Bisnis.com, JAKARTA — PT Bank Negara Indonesia (Persero) Tbk. (BBNI) diperkirakan masih akan menghadapi tantangan untuk memacu pertumbuhan laba hingga 2026.
Hal itu diungkapkan Sarah Jane Mahmud, senior industry analyst Bloomberg Intelligence. Menurutnya, bank pelat merah itu berpotensi mencatatkan pelambatan dalam kinerja bottom line hingga tahun depan dengan tekanan terhadap margin usai Bank Indonesia kembali memangkas suku bunga acuan alias BI Rate.
Faktor lain yang bakal menjadi tantangan bagi perseroan untuk memacu laba adalah ketatnya persaingan di industri perbankan dalam penyaluran kredit.
“Laba Bank Negara Indonesia kemungkinan akan melambat hingga tahun 2026, dengan margin tertekan akibat pelonggaran kebijakan bank sentral dan persaingan ketat antarbank untuk mendanai penyaluran kredit yang kuat,” jelasnya dalam laporan Bloomberg Intelligence yang dirilis, Jumat (25/7/2025).
Sarah Jane juga memerinci sederet sentimen yang akan memengaruhi kinerja BBNI. Salah satunya adalah ketegangan perdagangan global yang menghambat permintaan dan persaingan yang ketat akibat semakin banyaknya bank digital.
Hal itu, jelasnya, berpotensi menekan laju penyaluran kredit perseroan hingga satu digit menengah. Selain itu, dia juga menyoroti soal pengambilalihan bank pelat merah oleh Danantara.
Baca Juga
“Pengambilalihan manajemen oleh Danantara, perusahaan pengelola dana kekayaan negara Indonesia, kemungkinan akan memperburuk prospek bank dan berpotensi menimbulkan kekhawatiran mengenai tata kelola,” ungkapnya.

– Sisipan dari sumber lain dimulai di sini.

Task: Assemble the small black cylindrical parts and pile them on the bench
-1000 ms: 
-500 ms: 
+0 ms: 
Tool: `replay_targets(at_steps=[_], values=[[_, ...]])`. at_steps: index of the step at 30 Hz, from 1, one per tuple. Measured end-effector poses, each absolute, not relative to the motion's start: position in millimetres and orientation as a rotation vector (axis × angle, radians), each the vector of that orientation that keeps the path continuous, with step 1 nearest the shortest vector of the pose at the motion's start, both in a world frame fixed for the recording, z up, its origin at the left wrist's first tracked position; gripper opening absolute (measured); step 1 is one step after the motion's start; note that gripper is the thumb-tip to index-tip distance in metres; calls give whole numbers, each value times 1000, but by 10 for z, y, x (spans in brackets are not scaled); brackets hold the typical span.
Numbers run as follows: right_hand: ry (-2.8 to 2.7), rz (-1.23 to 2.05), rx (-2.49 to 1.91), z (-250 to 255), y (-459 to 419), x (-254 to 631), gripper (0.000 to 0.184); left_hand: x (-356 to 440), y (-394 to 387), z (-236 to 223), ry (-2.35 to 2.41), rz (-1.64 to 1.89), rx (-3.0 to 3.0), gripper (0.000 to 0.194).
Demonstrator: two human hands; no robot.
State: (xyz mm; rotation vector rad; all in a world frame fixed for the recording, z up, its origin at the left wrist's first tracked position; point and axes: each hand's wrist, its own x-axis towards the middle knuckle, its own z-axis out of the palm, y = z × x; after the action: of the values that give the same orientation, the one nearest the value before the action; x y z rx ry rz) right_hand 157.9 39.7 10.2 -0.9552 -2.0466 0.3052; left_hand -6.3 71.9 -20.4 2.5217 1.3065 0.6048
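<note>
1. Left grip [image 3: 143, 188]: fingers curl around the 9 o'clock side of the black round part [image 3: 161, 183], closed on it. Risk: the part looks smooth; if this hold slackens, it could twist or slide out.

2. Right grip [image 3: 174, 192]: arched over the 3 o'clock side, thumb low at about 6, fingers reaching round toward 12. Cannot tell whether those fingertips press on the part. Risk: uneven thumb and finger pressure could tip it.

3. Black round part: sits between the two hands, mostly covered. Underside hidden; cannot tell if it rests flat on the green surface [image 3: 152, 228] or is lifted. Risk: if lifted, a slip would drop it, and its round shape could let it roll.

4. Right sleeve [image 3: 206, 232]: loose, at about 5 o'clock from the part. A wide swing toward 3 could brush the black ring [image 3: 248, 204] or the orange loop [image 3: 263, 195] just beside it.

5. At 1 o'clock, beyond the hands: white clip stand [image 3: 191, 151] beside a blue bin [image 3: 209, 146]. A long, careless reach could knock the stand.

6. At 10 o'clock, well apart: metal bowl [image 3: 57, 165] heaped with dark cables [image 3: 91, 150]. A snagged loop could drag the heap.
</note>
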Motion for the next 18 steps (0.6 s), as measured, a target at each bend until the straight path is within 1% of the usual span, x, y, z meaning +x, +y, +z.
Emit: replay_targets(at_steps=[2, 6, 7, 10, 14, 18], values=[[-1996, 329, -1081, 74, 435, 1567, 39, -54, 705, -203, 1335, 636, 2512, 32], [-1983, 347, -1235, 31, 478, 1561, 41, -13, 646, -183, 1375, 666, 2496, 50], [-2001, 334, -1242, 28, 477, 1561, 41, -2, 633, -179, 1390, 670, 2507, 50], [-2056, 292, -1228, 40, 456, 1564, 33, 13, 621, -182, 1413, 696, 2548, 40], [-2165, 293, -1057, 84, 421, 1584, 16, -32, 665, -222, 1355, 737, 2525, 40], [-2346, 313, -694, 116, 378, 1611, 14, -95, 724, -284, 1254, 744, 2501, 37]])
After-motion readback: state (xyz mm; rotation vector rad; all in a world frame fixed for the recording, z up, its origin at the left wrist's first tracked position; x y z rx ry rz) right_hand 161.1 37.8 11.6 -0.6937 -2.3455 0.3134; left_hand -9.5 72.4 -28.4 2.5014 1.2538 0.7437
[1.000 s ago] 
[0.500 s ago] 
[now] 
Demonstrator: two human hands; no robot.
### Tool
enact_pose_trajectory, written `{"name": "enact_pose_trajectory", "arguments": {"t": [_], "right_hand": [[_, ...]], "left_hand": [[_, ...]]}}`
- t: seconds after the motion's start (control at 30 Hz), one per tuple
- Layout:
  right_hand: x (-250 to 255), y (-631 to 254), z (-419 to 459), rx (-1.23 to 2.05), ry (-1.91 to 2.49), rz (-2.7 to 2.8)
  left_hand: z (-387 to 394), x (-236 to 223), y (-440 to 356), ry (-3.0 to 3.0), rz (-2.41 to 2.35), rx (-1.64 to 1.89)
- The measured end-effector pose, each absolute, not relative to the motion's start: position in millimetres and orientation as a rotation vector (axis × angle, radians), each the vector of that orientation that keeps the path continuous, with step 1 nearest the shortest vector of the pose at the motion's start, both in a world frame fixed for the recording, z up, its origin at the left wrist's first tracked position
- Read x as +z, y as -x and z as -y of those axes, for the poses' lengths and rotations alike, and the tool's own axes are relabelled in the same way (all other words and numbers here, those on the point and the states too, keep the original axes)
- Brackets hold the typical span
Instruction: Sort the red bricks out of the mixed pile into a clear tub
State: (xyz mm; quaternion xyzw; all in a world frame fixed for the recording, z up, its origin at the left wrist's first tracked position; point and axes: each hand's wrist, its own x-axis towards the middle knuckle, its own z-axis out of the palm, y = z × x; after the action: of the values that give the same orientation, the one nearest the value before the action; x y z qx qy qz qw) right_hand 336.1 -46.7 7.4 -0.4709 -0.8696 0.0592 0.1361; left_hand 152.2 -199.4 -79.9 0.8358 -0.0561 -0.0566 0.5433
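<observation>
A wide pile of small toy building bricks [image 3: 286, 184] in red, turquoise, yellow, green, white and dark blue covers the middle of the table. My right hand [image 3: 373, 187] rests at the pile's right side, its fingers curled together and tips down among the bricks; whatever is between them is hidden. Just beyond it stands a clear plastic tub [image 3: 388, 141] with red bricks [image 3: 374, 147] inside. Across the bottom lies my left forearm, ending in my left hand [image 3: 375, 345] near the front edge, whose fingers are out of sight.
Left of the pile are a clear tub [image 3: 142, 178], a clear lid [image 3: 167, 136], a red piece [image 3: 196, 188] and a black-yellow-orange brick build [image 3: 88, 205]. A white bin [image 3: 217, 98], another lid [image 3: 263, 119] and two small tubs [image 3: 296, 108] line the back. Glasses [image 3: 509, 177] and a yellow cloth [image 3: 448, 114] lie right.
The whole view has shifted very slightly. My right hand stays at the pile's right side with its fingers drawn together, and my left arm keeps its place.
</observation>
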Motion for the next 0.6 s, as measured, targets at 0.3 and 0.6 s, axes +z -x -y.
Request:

Bloomberg Intelligence juga menyoroti ancaman terhadap kualitas aset BBNI akibat dampak perang dagang dan juga program Koperasi Merah Putih.
“Biaya kredit kemungkinan akan berada di kisaran yang sama, mengingat kualitas aset dapat terancam karena perang dagang mendorong masuknya produk-produk murah China dan partisipasi bank dalam agenda reformasi ekonomi Koperasi Merah Putih pemerintah yang baru.”
Dalam laporan Bisnis sebelumnya, BBNI mencetak laba bersih yang dapat diatribusikan kepada pemilik sebesar Rp10,09 triliun pada semester I/2025. Realisasi itu terkoreksi 5,58% secara tahunan (year-on-year/YoY).
Pada periode itu, pendapatan bunga bersih BNI tumbuh 2,33% YoY dari Rp19,07 triliun menjadi Rp19,51 triliun hingga paruh pertama tahun ini.
Meski demikian, tekanan terjadi pada sejumlah pos pendapatan seperti pendapatan komisi turun 2,20% YoY ke angka Rp4,84 triliun, sedangkan pendapatan lainnya juga menyusut 1,01% YoY menjadi Rp2,83 triliun. Pada saat bersamaan, beban pencadangan alias impairment naik 9,82% menjadi Rp3,71 triliun.
Terkait fungsi intermediasi, BNI tercatat menyalurkan kredit sebesar Rp778,68 triliun per semester I/2025, meningkat 7,11% YoY dari Rp726,98 triliun. Aset bank pelat merah ini pun terkerek naik 12,05% YoY menjadi Rp1.201,65 triliun dari sebelumnya Rp1.072,45 triliun.
Dari sisi kualitas aset, rasio kredit bermasalah atau non-performing loan (NPL) gross membaik dari 1,98% menjadi 1,95%. NPL net naik tipis dari 0,62% menjadi 0,69%.
Terkait pendanaan, dana pihak ketiga (DPK) yang dihimpun BNI meningkat 16,51% YoY menjadi Rp 899,86 triliun per semester I/2025, dari sebelumnya Rp772,32 triliun.
Dana murah alias current account saving account (CASA) naik 18,67% YoY menjadi Rp647,55 triliun. Deposito juga tumbuh 11,33% YoY ke angka Rp252,31 triliun.
Terkait rasio kinerja lainnya, margin bunga bersih (net interest income/NIM) BNI menurun dari 4,02% menjadi 3,83% pada bulan keenam tahun ini.